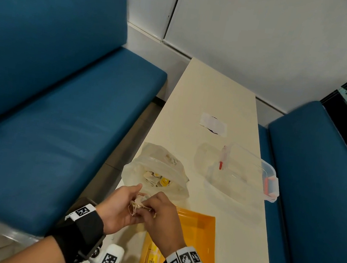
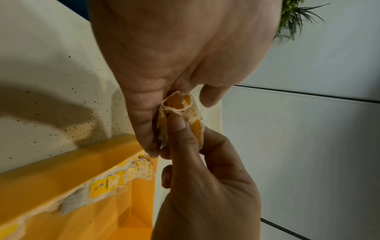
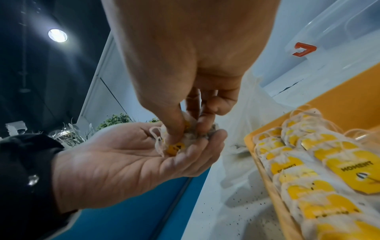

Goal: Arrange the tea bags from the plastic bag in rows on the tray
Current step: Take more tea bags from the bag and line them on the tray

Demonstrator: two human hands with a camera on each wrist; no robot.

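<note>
**Teasing one tea bag out of a tangled handful**

My left hand (image 1: 121,207) is cupped palm-up, curled round a small clump of tea bags (image 3: 180,142); I judge it serves as a holding nest so the strings don't spill. My right hand (image 1: 162,217) comes down from above, thumb and fingers pinched on one bag in that clump, apparently to work it free of the looped strings. The bags are soft, crumpled, pale paper pouches with thin white thread and glossy yellow tags.

Both hands hover over the far end of the yellow tray (image 1: 204,226), which lies at the near edge of the desk (image 1: 216,97). It is rigid, smooth plastic with a raised rim. Laid tea bags (image 3: 304,164) already overlap in rows along its left side, tags up.

Just beyond the hands, near the left edge, the plastic bag (image 1: 158,169) sits thin, wrinkled and translucent, more bags showing inside. A clear lidded container (image 1: 248,174) stands near the right edge.
</note>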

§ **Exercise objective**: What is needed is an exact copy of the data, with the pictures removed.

§ **Solution below**:
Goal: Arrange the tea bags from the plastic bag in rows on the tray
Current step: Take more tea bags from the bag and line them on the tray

Demonstrator: two human hands with a camera on each wrist; no robot.

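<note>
**Teasing one tea bag out of a tangled handful**

My left hand (image 1: 121,207) is cupped palm-up, curled round a small clump of tea bags (image 3: 180,142); I judge it serves as a holding nest so the strings don't spill. My right hand (image 1: 162,217) comes down from above, thumb and fingers pinched on one bag in that clump, apparently to work it free of the looped strings. The bags are soft, crumpled, pale paper pouches with thin white thread and glossy yellow tags.

Both hands hover over the far end of the yellow tray (image 1: 204,226), which lies at the near edge of the desk (image 1: 216,97). It is rigid, smooth plastic with a raised rim. Laid tea bags (image 3: 304,164) already overlap in rows along its left side, tags up.

Just beyond the hands, near the left edge, the plastic bag (image 1: 158,169) sits thin, wrinkled and translucent, more bags showing inside. A clear lidded container (image 1: 248,174) stands near the right edge.
</note>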

The exercise requires nothing more.